*What to do:*
Each line of the data has to be retyped exactly as it is.

=-=-=-=-=

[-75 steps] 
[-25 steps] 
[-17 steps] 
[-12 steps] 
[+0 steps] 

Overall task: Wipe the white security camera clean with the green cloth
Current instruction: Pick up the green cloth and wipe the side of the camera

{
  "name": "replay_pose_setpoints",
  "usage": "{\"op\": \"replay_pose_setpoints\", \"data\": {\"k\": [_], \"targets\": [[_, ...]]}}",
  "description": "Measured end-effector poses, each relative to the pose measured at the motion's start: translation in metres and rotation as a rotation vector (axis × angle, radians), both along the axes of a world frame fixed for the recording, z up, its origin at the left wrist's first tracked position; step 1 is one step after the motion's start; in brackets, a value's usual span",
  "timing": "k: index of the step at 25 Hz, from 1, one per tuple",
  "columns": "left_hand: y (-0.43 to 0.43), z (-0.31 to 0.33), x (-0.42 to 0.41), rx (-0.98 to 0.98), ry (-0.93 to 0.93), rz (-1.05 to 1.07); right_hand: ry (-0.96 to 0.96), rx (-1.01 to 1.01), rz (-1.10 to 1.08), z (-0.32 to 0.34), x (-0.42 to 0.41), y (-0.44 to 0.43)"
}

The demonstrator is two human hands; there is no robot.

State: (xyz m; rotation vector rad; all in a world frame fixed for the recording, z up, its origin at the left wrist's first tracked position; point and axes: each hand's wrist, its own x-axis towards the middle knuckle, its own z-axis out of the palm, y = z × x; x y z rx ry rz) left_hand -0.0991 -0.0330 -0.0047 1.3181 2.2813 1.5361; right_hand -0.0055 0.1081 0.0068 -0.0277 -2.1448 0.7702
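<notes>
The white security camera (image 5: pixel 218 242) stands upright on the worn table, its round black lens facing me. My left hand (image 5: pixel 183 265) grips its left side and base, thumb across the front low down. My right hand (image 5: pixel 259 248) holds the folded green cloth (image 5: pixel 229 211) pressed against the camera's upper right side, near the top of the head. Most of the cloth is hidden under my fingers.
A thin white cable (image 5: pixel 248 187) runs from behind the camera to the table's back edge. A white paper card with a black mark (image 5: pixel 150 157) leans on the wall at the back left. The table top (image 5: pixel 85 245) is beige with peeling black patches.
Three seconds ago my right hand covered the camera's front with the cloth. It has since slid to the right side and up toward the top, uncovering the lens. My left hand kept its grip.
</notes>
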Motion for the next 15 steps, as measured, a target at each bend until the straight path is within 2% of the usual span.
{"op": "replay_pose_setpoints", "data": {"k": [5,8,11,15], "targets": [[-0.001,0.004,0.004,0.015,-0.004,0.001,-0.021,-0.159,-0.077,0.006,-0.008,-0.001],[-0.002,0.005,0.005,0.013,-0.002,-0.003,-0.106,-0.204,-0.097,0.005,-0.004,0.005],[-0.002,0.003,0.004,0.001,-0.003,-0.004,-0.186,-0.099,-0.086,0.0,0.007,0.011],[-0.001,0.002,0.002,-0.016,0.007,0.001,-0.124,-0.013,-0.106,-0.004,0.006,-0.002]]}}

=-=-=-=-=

*Exercise response:*
[-75 steps] 
[-25 steps] 
[-17 steps] 
[-12 steps] 
[+0 steps] 

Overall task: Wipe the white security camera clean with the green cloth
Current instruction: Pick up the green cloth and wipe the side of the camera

{
  "name": "replay_pose_setpoints",
  "usage": "{\"op\": \"replay_pose_setpoints\", \"data\": {\"k\": [_], \"targets\": [[_, ...]]}}",
  "description": "Measured end-effector poses, each relative to the pose measured at the motion's start: translation in metres and rotation as a rotation vector (axis × angle, radians), both along the axes of a world frame fixed for the recording, z up, its origin at the left wrist's first tracked position; step 1 is one step after the motion's start; in brackets, a value's usual span",
  "timing": "k: index of the step at 25 Hz, from 1, one per tuple",
  "columns": "left_hand: y (-0.43 to 0.43), z (-0.31 to 0.33), x (-0.42 to 0.41), rx (-0.98 to 0.98), ry (-0.93 to 0.93), rz (-1.05 to 1.07); right_hand: ry (-0.96 to 0.96), rx (-1.01 to 1.01), rz (-1.10 to 1.08), z (-0.32 to 0.34), x (-0.42 to 0.41), y (-0.44 to 0.43)"
}

The demonstrator is two human hands; there is no robot.

State: (xyz m; rotation vector rad; all in a world frame fixed for the recording, z up, its origin at the left wrist's first tracked position; point and axes: each hand's wrist, its own x-axis towards the middle knuckle, its own z-axis out of the palm, y = z × x; x y z rx ry rz) left_hand -0.0991 -0.0330 -0.0047 1.3181 2.2813 1.5361; right_hand -0.0055 0.1081 0.0068 -0.0277 -2.1448 0.7702
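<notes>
The white security camera (image 5: pixel 218 242) stands upright on the worn table, its round black lens facing me. My left hand (image 5: pixel 183 265) grips its left side and base, thumb across the front low down. My right hand (image 5: pixel 259 248) holds the folded green cloth (image 5: pixel 229 211) pressed against the camera's upper right side, near the top of the head. Most of the cloth is hidden under my fingers.
A thin white cable (image 5: pixel 248 187) runs from behind the camera to the table's back edge. A white paper card with a black mark (image 5: pixel 150 157) leans on the wall at the back left. The table top (image 5: pixel 85 245) is beige with peeling black patches.
Three seconds ago my right hand covered the camera's front with the cloth. It has since slid to the right side and up toward the top, uncovering the lens. My left hand kept its grip.
</notes>
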Motion for the next 15 steps, as measured, a target at each bend until the straight path is within 2% of the usual span.
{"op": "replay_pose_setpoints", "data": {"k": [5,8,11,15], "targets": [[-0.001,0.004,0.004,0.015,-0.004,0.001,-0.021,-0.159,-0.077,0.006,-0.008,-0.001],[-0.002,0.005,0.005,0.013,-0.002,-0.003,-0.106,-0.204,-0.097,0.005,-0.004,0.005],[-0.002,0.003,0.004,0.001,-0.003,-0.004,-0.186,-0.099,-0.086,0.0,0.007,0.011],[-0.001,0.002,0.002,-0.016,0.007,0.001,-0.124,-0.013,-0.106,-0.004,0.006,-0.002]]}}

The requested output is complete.